Sivilleşme, askeri vesayet, darbeler denince akla gelen sembol isimlerden birisi Kenan Evren bir kaç gün önce öldü.
Cenazesi sadece bir kaç asker ve ailesi eşliğinde kalktı.
Türkiye'nin eski cumhurbaşkanın cenazesine, hükümet, siyasi partiler, meclis başkanı katılmadı.
Bir darbeciye verelecek cezalardan birisiydi.
12 Eylül, bir askerî darbeydi. İnsanlık suçları işlemiş bir rejimin adıydı. Tüm ülkenin geleceğini ipotek altına alan; toplumu, siyaseti, devleti, hukuku, askeri yeniden yapılanmaya tutan ağır bir girişimdi.
Türkiye bu utançtan tam olarak arınamadı.
Evren'in cenazesindeki tablo, yaşlı bir adan müebbet hapse mahkum olması tek başına çok şey ifade etmez,
Evren ve cunta arkadaşları insanlığa karşı suç işledikleri için yargılanmalıydılar.
Aynı Arjantin'de, Şili'de olduğu gibi...
12 Eylül'de 650 bin kişi gözaltına alındı, 230 bin kişi sıkıyönetim mahkemelerinde yargılandı, örgüt üyesi olduğu gerekçesiyle 14 bin kişi vatandaşlıktan çıkarıldı. Çocuk yaşta gençler asıldı. Binlercesi işkencehanelerde süründü.

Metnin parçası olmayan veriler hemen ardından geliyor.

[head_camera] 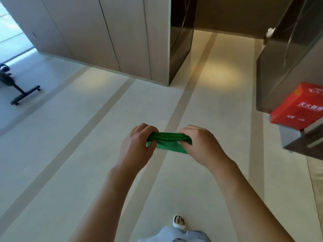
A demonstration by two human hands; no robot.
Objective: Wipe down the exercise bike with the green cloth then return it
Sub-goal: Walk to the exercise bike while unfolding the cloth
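Holding: your left hand [138, 142] and right hand [201, 142] each pinch an end of the green cloth [168, 141].
Bike: exercise bike [17, 88] stands far left.

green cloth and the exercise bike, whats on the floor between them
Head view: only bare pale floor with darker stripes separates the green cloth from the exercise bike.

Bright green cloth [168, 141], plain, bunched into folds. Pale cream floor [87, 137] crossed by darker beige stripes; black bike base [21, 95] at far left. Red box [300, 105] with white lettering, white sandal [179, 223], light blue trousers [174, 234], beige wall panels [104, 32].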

88 tutuklunun işkence altında öldüğü, tutukluların dışkı yemeye zorlandığı, kadınların tecavüze uğradığı Diyarbakır 5 No'lu Cezaevi, Times dergisinin tasnifinde dünyanın en acımasız cezaevleri arasında ilk 5'te yer aldı.
İşkenceci subaylar, yedek subaylar, askerler, siviller, doktorlar, hemşireler, gardiyanlar, savcılar, yargıçlar, hiçbirinin peşine düşelmedi, hiçbiriyle ilgili soruşturma yürütülemedi.
Evren'in ölümü suçu tarihe gömmedi.
Şimdi ortada onun suç ortakları var.
İşkenceciler var.
Tecavüzcüler var.
Yargı bunun için var.
Evren'i bu sözlerle uğurlamak istedim.
Ancak sonsöz olarak şunu da eklemek gerek: Türkiye 12 Eylül utancından kurtulmak istiyorsa Türk siyasetçilerinin hızla yeni bir anayasa hazırlamaları gerekir.
Devlet Denetleme Kurulu (DDK), Yüksek Öğretim Kurulu (YÖK), Hâkimler ve Savcılar Yüksek Kurulu, Hakimler ve Savcılar Kanunu, Danıştay, Bölge İdare Mahkemeleri, İdari Yargılama Usûlü Kanunları, Sıkıyönetim Kanunu, Devlet Başkanı'nın atama ve denetleme yetkilerine ilişkin kanunlar, Partiler Kanunu'nu 12 Eylül döneminde cunta tarafından hazırlanmış hüküm ve düzenlemeler olarak hala varlıklarını korumaktadır.